5. 12-Month Forward Forecast (Champion Model)

The table below reports point forecasts together with 80% and 95% prediction intervals, which quantify forecast uncertainty around the central projection path.

knitr::kable(
  forward_forecast,
  digits = 3,
  caption = "Table 4. Champion model forward forecast with 80% and 95% intervals"
)

Table 4. Champion model forward forecast with 80% and 95% intervals
date	point_forecast	lower_80	upper_80	lower_95	upper_95
2025-03-01	112.322	99.963	124.682	93.420	131.225
2025-04-01	122.701	109.686	135.716	102.796	142.606
2025-05-01	123.650	109.895	137.405	102.614	144.686
2025-06-01	124.235	109.660	138.810	101.944	146.525
2025-07-01	119.039	103.567	134.511	95.377	142.701
2025-08-01	118.381	101.940	134.822	93.237	143.526
2025-09-01	115.504	98.025	132.983	88.773	142.236
2025-10-01	115.027	96.446	133.607	86.610	143.443
2025-11-01	106.449	86.706	126.192	76.255	136.643
2025-12-01	103.108	82.146	124.071	71.049	135.167
2026-01-01	97.018	74.782	119.253	63.012	131.024
2026-02-01	105.961	82.401	129.520	69.930	141.992

6. Exported Artifacts

artifact_dir <- file.path("analysis_outputs")
artifact_files <- if (dir.exists(artifact_dir)) list.files(artifact_dir) else character(0)

knitr::kable(
  data.frame(file = artifact_files),
  caption = "Table 5. Files generated by the production script"
)

Table 5. Files generated by the production script
file
backtest_forecast_comparison.png
champion_model_forward_forecast.csv
historical_series.png
holt_winters_model_metrics.csv
model_metrics.csv
model_residual_diagnostics.csv
session_info.txt

7. Reproducibility Note

The script writes session details to analysis_outputs/session_info.txt. This supports traceability of package versions and runtime environment for RPubs publication.

8. Full Reproducible Code

To preserve the same implementation detail as the standalone analysis script, the full production code is embedded below.

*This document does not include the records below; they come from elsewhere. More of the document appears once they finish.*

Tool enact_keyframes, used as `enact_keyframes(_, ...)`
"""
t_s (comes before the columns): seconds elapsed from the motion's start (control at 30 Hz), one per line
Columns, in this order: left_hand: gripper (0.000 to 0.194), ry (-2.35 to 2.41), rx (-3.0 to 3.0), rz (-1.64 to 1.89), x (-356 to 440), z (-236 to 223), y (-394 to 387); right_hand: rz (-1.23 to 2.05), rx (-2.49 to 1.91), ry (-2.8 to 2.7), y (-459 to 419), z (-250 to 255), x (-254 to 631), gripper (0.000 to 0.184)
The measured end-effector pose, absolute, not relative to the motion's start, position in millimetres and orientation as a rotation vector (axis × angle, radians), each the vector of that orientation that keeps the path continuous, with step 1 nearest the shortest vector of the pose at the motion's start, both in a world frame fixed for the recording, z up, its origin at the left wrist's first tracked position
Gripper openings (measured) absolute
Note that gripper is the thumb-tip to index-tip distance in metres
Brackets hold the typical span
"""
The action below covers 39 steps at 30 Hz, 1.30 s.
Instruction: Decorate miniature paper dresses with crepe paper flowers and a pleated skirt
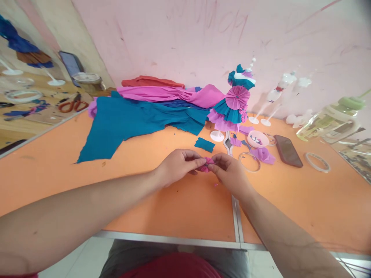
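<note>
Between my two hands is a small round pink pleated paper rosette (206,165). My left hand (185,162) pinches its left side with thumb and fingers. On the other side my right hand (227,168) grips its right edge, thumb near the middle. Fingertips hide part of the rim. Just beyond my hands lies a small teal crepe paper piece (204,144). Behind it stands a miniature dress form (228,112) dressed in teal and pink crepe paper, with a larger pink rosette (237,97) on its front.
Teal crepe paper (136,123) and pink crepe paper (156,94) spread along the wall. To the right are a pink bowl (257,139), tape rolls (317,162), a phone (288,150) and a bottle (333,116). Orange-handled scissors (73,105) lie on the left table.
</note>
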<state>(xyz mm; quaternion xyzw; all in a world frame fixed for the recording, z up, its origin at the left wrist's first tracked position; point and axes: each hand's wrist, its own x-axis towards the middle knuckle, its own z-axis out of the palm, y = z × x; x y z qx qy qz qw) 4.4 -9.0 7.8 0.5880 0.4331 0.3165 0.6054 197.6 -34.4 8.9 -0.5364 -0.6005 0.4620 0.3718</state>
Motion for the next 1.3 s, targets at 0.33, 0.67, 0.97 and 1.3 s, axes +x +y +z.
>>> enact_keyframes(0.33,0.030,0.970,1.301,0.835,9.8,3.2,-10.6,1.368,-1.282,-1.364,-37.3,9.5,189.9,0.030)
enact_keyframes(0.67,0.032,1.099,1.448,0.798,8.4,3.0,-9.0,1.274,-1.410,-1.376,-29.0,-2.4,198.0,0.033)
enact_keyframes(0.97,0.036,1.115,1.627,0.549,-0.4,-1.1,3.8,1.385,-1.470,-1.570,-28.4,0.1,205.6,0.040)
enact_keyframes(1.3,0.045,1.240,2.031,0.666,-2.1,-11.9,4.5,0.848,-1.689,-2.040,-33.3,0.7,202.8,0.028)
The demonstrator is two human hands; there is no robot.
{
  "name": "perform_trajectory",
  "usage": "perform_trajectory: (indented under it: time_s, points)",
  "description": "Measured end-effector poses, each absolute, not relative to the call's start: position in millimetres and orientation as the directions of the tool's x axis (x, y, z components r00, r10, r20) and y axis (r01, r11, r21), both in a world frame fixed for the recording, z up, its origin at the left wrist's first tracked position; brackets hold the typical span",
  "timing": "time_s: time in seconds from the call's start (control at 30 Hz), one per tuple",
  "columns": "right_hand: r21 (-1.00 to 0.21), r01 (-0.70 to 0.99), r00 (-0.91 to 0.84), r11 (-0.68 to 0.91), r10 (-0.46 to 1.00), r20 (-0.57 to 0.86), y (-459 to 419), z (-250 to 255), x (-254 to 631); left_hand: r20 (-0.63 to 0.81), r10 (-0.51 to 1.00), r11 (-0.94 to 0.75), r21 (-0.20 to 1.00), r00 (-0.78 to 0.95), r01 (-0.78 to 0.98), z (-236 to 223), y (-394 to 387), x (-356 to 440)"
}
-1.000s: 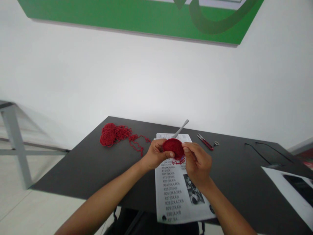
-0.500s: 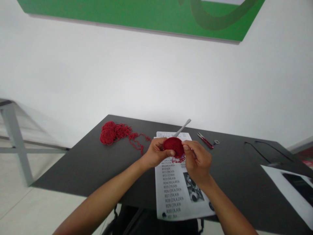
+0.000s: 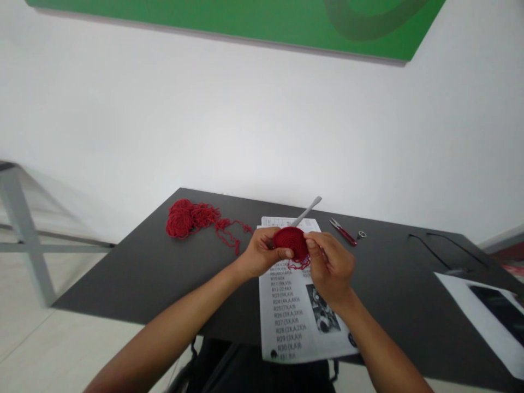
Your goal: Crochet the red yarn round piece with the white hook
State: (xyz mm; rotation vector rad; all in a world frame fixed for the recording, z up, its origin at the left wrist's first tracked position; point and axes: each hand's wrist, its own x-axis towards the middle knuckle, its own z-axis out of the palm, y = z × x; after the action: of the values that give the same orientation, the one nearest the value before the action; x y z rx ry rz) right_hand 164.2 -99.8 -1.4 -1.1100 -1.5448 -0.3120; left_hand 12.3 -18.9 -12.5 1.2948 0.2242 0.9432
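Observation:
My left hand (image 3: 262, 252) grips a round, dark red crocheted piece (image 3: 290, 242), its thumb across the front and the fingers behind. At the right edge of that piece, my right hand (image 3: 329, 263) is closed in a pinch; its fingertips are partly hidden. Red yarn strands (image 3: 298, 265) dangle under the piece. A slim grey tool with a flattened end (image 3: 308, 210) sticks out above the piece; its lower part is hidden. Beneath my hands lies a printed pattern sheet (image 3: 282, 311) with rows of text and a photo.
Loose red yarn (image 3: 182, 219) lies at the table's back left, a strand trailing right. Red-handled thread snips (image 3: 344, 233) and a small metal ring (image 3: 361, 234) lie right of the sheet. Farther right are glasses (image 3: 454, 254) and white paper (image 3: 470, 311) under a black device (image 3: 497, 311).
The camera view has tilted down slightly, so the table sits higher in the picture. Both hands keep their hold on the crocheted piece, with hardly any shift.

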Motion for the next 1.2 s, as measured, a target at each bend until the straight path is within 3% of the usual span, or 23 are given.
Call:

options(stringsAsFactors = FALSE, scipen = 999)

required_packages <- c(
  "readr",
  "dplyr",
  "lubridate",
  "forecast",
  "Metrics",
  "ggplot2"
)

missing_packages <- setdiff(required_packages, rownames(utils::installed.packages()))
if (length(missing_packages) > 0L) {
  stop(
    sprintf(
      "Missing packages detected: %s. Install them before running the analysis.",
      paste(missing_packages, collapse = ", ")
    )
  )
}

get_script_directory <- function() {
  script_flag <- "--file="
  matching_args <- grep(script_flag, commandArgs(trailingOnly = FALSE), value = TRUE)
  if (length(matching_args) == 0L) {
    return(normalizePath(getwd(), winslash = "/", mustWork = TRUE))
  }
  script_path <- sub(script_flag, "", matching_args[1], fixed = TRUE)
  dirname(normalizePath(script_path, winslash = "/", mustWork = TRUE))
}

parse_monthly_date <- function(month_string) {
  current_locale <- Sys.getlocale("LC_TIME")
  on.exit(Sys.setlocale("LC_TIME", current_locale), add = TRUE)
  Sys.setlocale("LC_TIME", "C")
  as.Date(paste0("01-", month_string), format = "%d-%b-%y")
}

compute_error_metrics <- function(actual, predicted) {
  actual <- as.numeric(actual)
  predicted <- as.numeric(predicted)

  if (length(actual) != length(predicted)) {
    stop("Metric computation failed: actual and predicted vectors have different lengths.")
  }

  valid_rows <- is.finite(actual) & is.finite(predicted)
  actual <- actual[valid_rows]
  predicted <- predicted[valid_rows]

  if (length(actual) == 0L) {
    stop("Metric computation failed: no valid observations after NA filtering.")
  }

  epsilon <- .Machine$double.eps
  mape <- mean(abs((actual - predicted) / pmax(abs(actual), epsilon))) * 100
  smape <- mean((2 * abs(actual - predicted)) / pmax(abs(actual) + abs(predicted), epsilon)) * 100

  data.frame(
    MAE = Metrics::mae(actual, predicted),
    MSE = Metrics::mse(actual, predicted),
    RMSE = sqrt(Metrics::mse(actual, predicted)),
    MAPE = mape,
    sMAPE = smape,
    check.names = FALSE
  )
}

fit_holt_winters <- function(series, seasonal_type, alpha = NA_real_, beta = NA_real_, gamma = NA_real_) {
  if (is.na(alpha) && is.na(beta) && is.na(gamma)) {
    return(stats::HoltWinters(series, seasonal = seasonal_type))
  }
  stats::HoltWinters(
    series,
    seasonal = seasonal_type,
    alpha = alpha,
    beta = beta,
    gamma = gamma
  )
}

build_monthly_ts <- function(data_frame) {
  stats::ts(
    data_frame$nstarted,
    start = c(lubridate::year(data_frame$date[1]), lubridate::month(data_frame$date[1])),
    frequency = 12
  )
}


project_dir <- get_script_directory()
data_path <- file.path(project_dir, "construction_data.csv")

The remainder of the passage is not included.